Severe urinary concentrating defect in renal collecting duct-selective AQP2 conditional-knockout mice

Proceedings of the National Academy of Sciences of the United States of America - Tập 103 Số 15 - Trang 6037-6042 - 2006
Aleksandra Rojek1,2, Ernst‐Martin Füchtbauer3, Tae‐Hwan Kwon4,5, Jørgen Frøkiær6,7, Søren Nielsen1,2
1*Water and Salt Research Center,; Institute of Anatomy, and
2Institute of Anatomy, and
3Department of Molecular Biology, University of Aarhus, DK-8000 Aarhus C, Denmark
4*Water and Salt Research Center,; Department of Biochemistry and Cell Biology, School of Medicine, Kyungpook National University, Taegu 700-422, Korea; and
5Department of Biochemistry and Cell Biology, School of Medicine, Kyungpook National University, Taegu 700-422, Korea; and
6*Water and Salt Research Center,; Department of Clinical Physiology, Aarhus University Hospital-Skejby, DK-8200 Aarhus N, Denmark
7Department of Clinical Physiology, Aarhus University Hospital-Skejby, DK-8200 Aarhus N, Denmark

Tóm tắt

Aquaporin-2 (AQP2) is the predominant vasopressin-regulated water channel in kidney connecting tubule (CNT) and collecting duct (CD) and is essential for renal regulation of body water balance.

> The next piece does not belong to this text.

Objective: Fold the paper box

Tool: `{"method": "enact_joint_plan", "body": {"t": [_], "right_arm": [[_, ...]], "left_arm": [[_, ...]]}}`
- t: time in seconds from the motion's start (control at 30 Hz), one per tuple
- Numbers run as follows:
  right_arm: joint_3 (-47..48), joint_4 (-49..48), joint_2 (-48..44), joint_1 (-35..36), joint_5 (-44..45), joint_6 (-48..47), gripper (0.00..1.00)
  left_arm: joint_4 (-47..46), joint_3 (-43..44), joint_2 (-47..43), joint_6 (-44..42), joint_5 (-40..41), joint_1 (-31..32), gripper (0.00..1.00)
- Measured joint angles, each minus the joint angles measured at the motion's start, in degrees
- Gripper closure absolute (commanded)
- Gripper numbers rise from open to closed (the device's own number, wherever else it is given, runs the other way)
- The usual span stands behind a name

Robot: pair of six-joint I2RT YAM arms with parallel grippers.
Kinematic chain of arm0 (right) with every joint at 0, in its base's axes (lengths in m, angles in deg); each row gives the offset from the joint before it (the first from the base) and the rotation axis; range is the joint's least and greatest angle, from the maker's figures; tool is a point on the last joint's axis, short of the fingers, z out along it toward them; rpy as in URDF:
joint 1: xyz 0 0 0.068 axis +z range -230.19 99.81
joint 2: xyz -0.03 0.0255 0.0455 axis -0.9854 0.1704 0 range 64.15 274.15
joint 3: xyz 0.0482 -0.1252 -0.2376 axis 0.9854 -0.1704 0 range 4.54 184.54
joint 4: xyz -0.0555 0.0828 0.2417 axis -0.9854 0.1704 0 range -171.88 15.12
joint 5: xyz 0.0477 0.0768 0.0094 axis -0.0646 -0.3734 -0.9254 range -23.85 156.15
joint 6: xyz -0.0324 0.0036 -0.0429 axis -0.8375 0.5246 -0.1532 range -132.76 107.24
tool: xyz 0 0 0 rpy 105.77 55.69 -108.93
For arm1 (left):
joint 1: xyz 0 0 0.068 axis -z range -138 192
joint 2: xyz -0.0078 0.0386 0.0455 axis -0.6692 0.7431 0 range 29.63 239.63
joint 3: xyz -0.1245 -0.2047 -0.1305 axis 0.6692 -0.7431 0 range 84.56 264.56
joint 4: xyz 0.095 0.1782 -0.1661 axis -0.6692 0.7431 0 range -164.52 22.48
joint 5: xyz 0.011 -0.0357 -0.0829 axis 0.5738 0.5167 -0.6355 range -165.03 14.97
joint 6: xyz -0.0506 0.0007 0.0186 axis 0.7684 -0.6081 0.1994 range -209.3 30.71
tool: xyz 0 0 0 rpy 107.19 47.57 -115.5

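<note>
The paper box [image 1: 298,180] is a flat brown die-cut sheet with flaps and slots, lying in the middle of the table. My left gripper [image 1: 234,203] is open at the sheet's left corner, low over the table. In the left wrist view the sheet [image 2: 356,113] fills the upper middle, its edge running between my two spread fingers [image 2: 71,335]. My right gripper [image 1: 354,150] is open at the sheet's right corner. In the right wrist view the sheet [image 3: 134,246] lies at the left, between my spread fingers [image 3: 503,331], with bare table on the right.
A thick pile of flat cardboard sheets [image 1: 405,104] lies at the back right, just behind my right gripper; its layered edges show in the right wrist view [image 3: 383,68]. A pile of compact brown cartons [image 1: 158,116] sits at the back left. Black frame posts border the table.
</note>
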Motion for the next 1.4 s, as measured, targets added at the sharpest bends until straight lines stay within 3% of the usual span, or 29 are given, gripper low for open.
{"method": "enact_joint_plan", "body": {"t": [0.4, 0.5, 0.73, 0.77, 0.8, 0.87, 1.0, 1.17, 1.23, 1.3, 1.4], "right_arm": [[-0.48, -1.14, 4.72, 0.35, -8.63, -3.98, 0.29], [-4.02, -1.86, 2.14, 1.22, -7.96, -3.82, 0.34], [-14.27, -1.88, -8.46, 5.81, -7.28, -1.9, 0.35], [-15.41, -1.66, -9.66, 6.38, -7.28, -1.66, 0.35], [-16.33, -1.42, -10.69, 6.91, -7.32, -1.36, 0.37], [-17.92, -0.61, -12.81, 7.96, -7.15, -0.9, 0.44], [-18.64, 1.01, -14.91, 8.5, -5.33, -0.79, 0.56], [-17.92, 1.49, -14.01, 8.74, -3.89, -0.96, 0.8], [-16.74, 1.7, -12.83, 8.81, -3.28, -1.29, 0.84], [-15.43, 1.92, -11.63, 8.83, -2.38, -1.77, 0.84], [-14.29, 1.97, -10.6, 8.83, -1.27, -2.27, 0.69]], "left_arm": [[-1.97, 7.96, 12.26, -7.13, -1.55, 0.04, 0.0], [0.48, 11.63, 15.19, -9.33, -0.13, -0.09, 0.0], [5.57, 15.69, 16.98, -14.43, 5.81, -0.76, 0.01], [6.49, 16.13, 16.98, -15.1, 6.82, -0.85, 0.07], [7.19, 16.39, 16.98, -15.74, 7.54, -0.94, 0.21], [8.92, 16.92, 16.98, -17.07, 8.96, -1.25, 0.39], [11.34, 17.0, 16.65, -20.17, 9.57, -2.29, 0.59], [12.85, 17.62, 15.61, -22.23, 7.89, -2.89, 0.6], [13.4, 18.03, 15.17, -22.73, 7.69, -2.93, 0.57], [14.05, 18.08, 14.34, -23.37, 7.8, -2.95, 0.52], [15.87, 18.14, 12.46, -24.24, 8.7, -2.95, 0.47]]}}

However, the relative role of AQP2 to urinary concentration in the CNT and CD segments is unknown. To examine this directly, transgenic mice expressing AQP2 selectively in CNT but lacking AQP2 expression in CD (AQP2-CD-KO) and mice lacking AQP2 globally (AQP2-total-KO) were generated by exploiting the Cre/loxP technology. LoxP sites were inserted into AQP2 introns 2 and 3, and transgenic mice were bred with strains expressing Cre recombinase under the control of CD-specific Hoxb7− or global EIIa promoter. Mice lacking AQP2 globally died postnatally (days 5–12). AQP2-CD-KO mice were viable to adulthood and showed decreased body weight, 10-fold increased urine production (0.96 ± 0.11 vs. 0.10 ± 0.01 ml/g of body weight), and decreased urinary osmolality (170 ± 19 vs. 1,630 ± 135 milliosmoles/kg of H 2 O). Immunohistochemical staining of AQP2-CD-KO kidneys ( n = 12) revealed sustained, strong AQP2 expression in CNT cells, whereas >95% of CD principal cells were completely AQP2-negative. Water deprivation for 3 hours caused only marginal decreased urine output (87 ± 7% of levels when mice had free water access; P = 0.04) with no change in urine osmolality, revealing an absence of compensatory mechanisms. These results demonstrate that AQP2 in CNT is sufficient for postnatal survival and that AQP2 in CD is essential for regulation of body water balance and cannot be compensated for by other mechanisms.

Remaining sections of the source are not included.